### [What to do]
Copy the data below exactly. Any pictures in it should be omitted.

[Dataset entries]
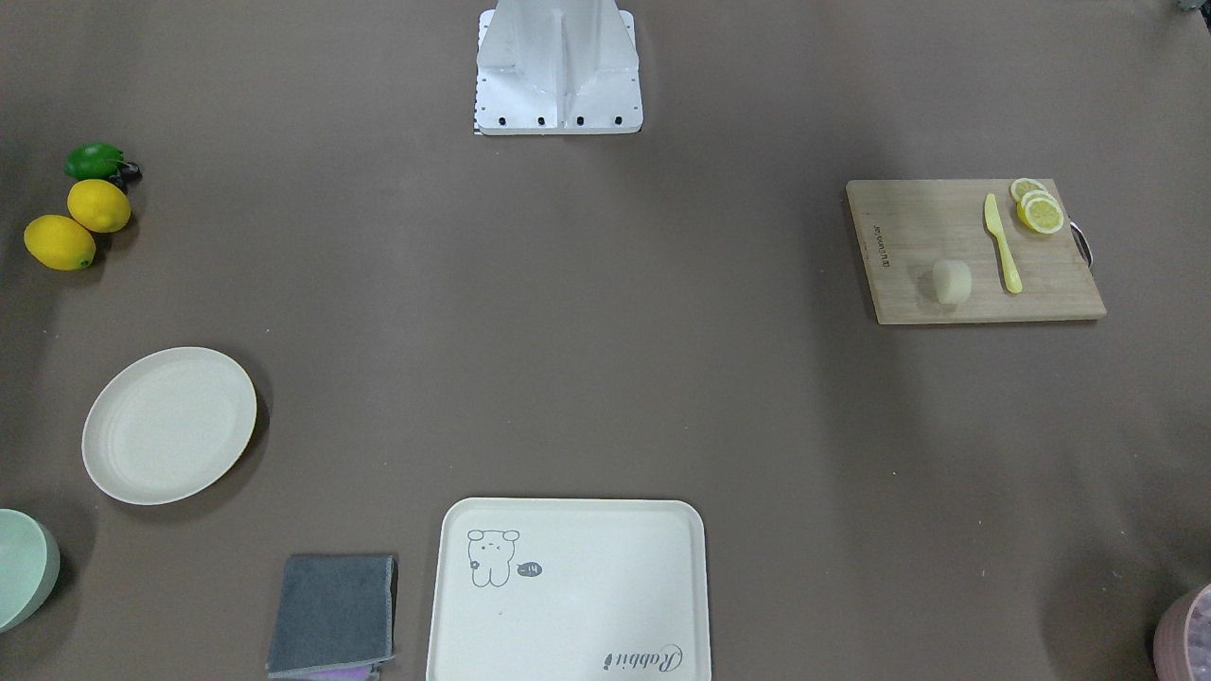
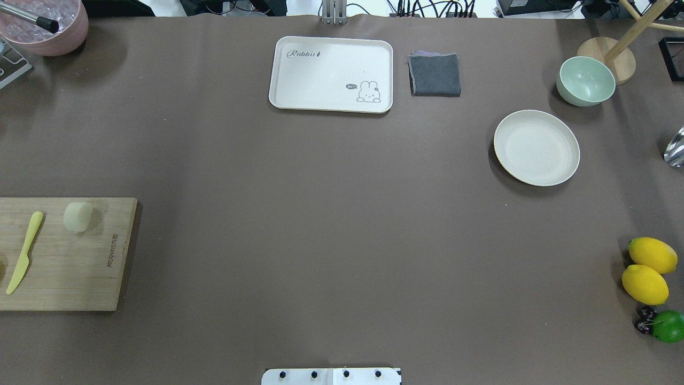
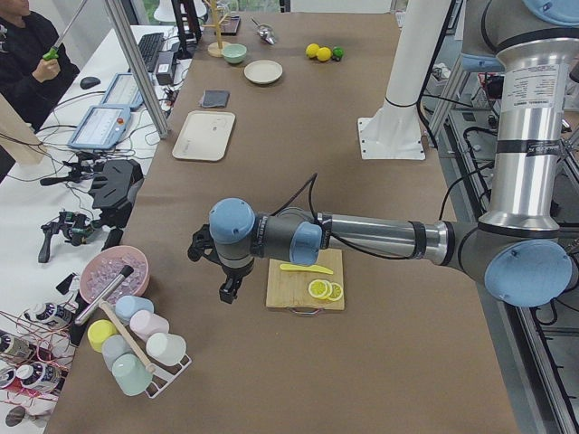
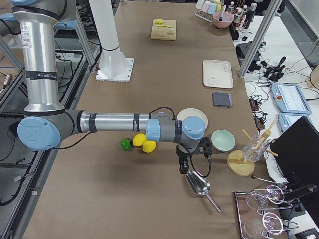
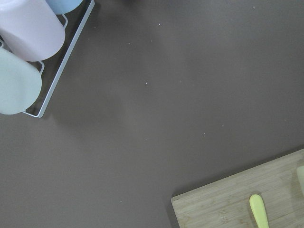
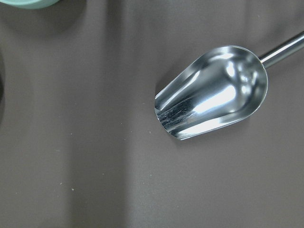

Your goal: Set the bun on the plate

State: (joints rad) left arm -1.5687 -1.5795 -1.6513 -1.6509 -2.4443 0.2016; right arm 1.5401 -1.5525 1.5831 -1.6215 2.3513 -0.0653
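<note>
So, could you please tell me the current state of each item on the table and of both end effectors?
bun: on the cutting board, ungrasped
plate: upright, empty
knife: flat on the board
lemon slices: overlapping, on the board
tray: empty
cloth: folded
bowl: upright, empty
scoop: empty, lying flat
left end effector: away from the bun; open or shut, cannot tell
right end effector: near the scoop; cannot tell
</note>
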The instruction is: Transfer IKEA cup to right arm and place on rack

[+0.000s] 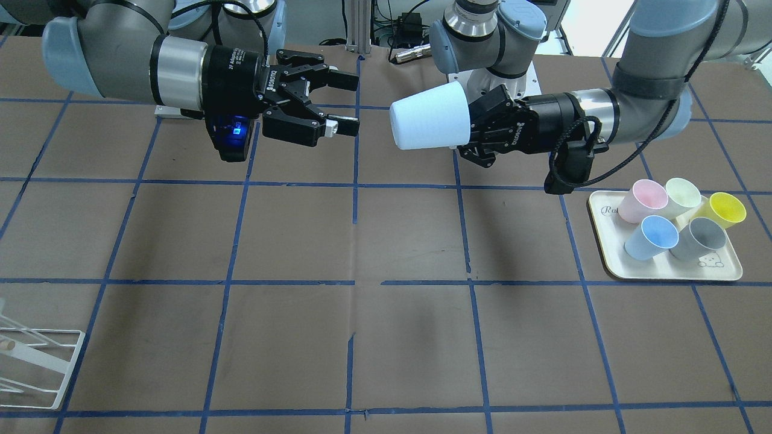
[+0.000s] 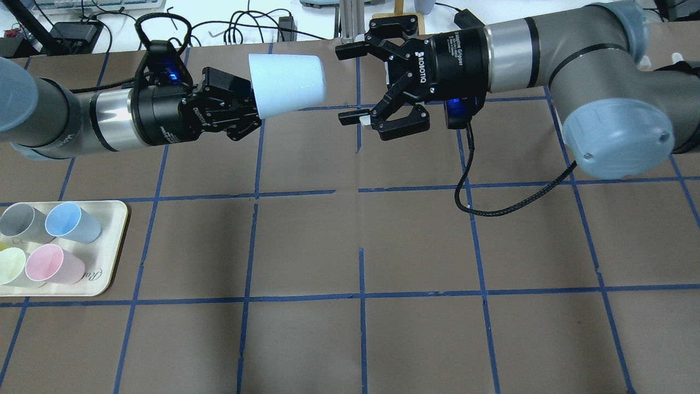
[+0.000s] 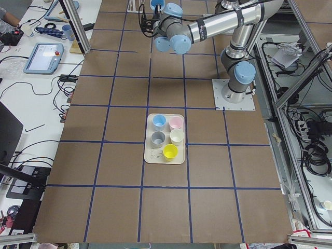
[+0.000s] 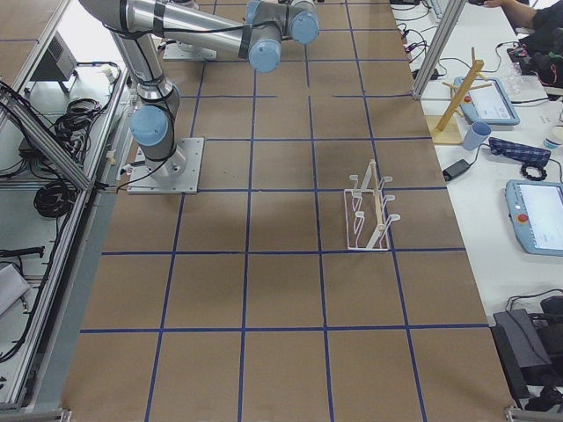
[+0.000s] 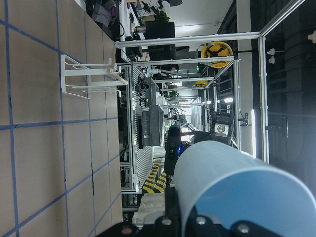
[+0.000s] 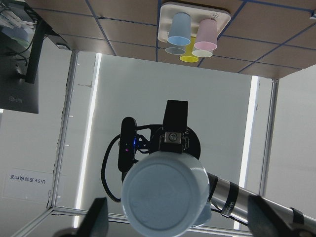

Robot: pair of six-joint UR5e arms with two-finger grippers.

### [Result for this exercise]
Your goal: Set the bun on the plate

State: (joints rad) left arm -1.5687 -1.5795 -1.6513 -1.6509 -2.4443 0.2016; right arm 1.5401 -1.5525 1.5831 -1.6215 2.3513 -0.0653
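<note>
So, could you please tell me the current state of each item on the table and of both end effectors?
bun: on the cutting board, ungrasped
plate: upright, empty
knife: flat on the board
lemon slices: overlapping, on the board
tray: empty
cloth: folded
bowl: upright, empty
scoop: empty, lying flat
left end effector: away from the bun; open or shut, cannot tell
right end effector: near the scoop; cannot tell
</note>
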The instruction is: Transfer IKEA cup to right arm and place on rack

[+0.000s] 
[+0.000s] 
[+0.000s] 
[+0.000s] 
[+0.000s] 
[+0.000s] 

Robot: pair of six-joint UR5e arms with two-finger grippers.

No further output will be produced for this exercise.